I'm tending towards supporting Brexit, but haven't decided. My anger over the appalling treatment of Greece and Cyprus, and belief in democracy are currently trumping the desire for an easy life. I still believe we'll vote to stay in, so hope it's a close vote or we might suffer political revenge for staying - which is a minor threat also if we leave. There are some things that annoy me about the EU, some that are good, and bits in between. But I'd say it's almost a nailed on certainty that little will change in the short-term, whichever way we vote. Unless common sense does break down, and everyone decides to start a trade war. There was a perfectly acceptable compromise deal to do on Greece (and particularly Cyprus), and yet Merkel's government, and others, chose to posture and grandstand and totally fuck over their economies, to no purpose.
I'd love us to have a free trade deal, with limited freedom of movement much more under our own control. And the EU to complete the single market in services (France, Germany and Italy in particular were much more eager to nail down free trade in goods, where we have a trade deficit with the EU, and have continually blocked/slowed freedom for services exports back to them from us). I'd also like to have seen some sort of associate membership for Turkey to tie them in as a democratic ally (looks too late for that now), and an end to the Common Agricultural and Fisheries Policies. Plus the EU to either get serious about a common security/diplomatic policy, or leave it to NATO. Sadly a bunch of those are mutually exclusive, and not all available if we leave, or if we stay.

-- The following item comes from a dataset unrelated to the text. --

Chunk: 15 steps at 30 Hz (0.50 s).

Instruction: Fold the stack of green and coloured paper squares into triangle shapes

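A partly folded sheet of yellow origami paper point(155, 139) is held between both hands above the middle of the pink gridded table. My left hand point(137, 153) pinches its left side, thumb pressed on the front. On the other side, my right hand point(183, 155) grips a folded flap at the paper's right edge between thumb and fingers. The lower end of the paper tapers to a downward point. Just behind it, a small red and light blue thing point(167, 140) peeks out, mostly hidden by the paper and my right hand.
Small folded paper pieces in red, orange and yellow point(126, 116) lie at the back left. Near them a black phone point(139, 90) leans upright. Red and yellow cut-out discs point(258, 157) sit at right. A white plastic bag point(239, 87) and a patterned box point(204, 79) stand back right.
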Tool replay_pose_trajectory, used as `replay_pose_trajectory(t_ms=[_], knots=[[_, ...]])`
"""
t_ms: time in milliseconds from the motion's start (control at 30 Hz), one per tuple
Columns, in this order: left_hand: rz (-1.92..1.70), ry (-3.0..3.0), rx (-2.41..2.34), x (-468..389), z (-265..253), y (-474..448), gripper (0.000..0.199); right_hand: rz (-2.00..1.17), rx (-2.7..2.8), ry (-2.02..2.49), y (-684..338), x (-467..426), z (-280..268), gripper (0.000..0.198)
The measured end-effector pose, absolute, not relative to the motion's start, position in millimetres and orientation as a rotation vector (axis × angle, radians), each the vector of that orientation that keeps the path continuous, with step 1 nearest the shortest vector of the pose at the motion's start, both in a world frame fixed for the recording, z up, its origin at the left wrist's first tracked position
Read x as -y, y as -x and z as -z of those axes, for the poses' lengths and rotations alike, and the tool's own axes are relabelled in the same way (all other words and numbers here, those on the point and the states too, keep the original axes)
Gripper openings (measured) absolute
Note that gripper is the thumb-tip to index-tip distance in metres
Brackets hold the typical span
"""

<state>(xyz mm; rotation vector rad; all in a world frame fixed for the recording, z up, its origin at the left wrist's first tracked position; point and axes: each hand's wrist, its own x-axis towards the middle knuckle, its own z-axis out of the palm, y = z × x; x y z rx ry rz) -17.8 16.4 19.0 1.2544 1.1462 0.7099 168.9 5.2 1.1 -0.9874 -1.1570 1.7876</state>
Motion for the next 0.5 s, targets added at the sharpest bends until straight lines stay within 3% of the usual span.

Even if the rest of the EU were willing to grant us our fantasy, perfect deal, it'll take years. I read a piece on this that said the EU takes 4-10 years to negotiate a trade deal, the more complex the longer. And we're wanting something incredibly complex in a part of the EU that is still mostly done by unanimous voting - so if you don't get everyone on board, it gets vetoed. And there's going to be some natural resentment that we've buggered off, and that we're forcing hard negotiations on governments that they didn't want.
Additionally, the civil service have been more europhile than the politicians in every government except early Blair and Heath. And they're doing the negotiating.
So our choice is leave the EU without much of a trade deal, and suffer tariffs and discocation of trade while we slowly grind through sorting it out. Or do a deal where we do a quick and dirty shift from EU members to EFTA or EEA (there are technical differences which always confuse the hell out of me) - with the intent to slowly negotiate a few changes. Presumably once out of the EU we can discriminate on benefits against EU citizens, even though they get access to the country to work, which is a better balance than we have now. But while the Eurozone is so utterly fucked, we're going to get skilled migration from the EU, as well as unskilled, and short of deploying the army to the coasts and introducing ID cards, that's unstoppable anyway.